- Umbilo Umbilo
- Coordinates: 29°53′11″S 30°58′40″E﻿ / ﻿29.88639°S 30.97778°E
- Country: South Africa
- Province: KwaZulu-Natal
- Municipality: eThekwini
- Main Place: Durban

Area
- • Total: 3.01 km^{2} (1.16 sq mi)

Population (2001)
- • Total: 11,311
- • Density: 3,760/km^{2} (9,730/sq mi)

Racial makeup (2001)
- • Black African: 30.6%
- • Coloured: 4.8%
- • Indian/Asian: 8.3%
- • White: 56.3%

First languages (2001)
- • English: 64.4%
- • Zulu: 23.2%
- • Afrikaans: 6.4%
- • Xhosa: 3.0%
- • Other: 3.0%
- Time zone: UTC+2 (SAST)
- Postal code (street): 4001
- PO box: 4075
- Area code: 031

= Umbilo =

Umbilo is a central suburb of Durban, KwaZulu-Natal, South Africa, situated approximately 4 kilometres (2.5 mi) south-west of the city centre.

== Etymology ==

The name is taken from the Umbilo River that flows through Pinetown and Queensburgh via the Umbilo canal and eventually into Natal Bay at Bayhead.
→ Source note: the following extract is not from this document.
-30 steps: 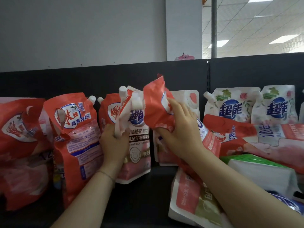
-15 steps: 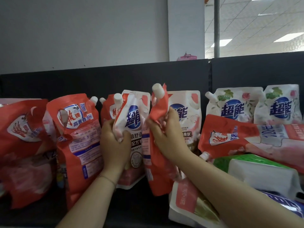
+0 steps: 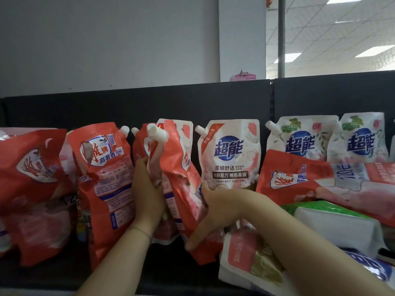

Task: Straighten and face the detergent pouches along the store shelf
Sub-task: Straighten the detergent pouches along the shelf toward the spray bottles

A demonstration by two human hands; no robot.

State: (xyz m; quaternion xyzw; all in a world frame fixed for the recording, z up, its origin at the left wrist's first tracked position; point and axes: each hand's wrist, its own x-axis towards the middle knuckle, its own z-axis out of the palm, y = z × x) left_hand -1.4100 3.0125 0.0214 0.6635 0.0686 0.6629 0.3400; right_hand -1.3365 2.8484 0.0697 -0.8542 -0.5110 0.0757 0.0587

Also written as Mbilo, it is of Zulu origin, meaning "boiling".

== Healthcare ==
Victoria Mxenge Hospital (formerly King Edward VIII Hospital) is a tertiary level public hospital situated to the north of Umbilo along the R102 Sydney Road. The function of the hospital is to provide tertiary services, which are specialised services offered beyond district and regional hospitals, to the entirety of the KwaZulu-Natal Province and parts of the Eastern Cape.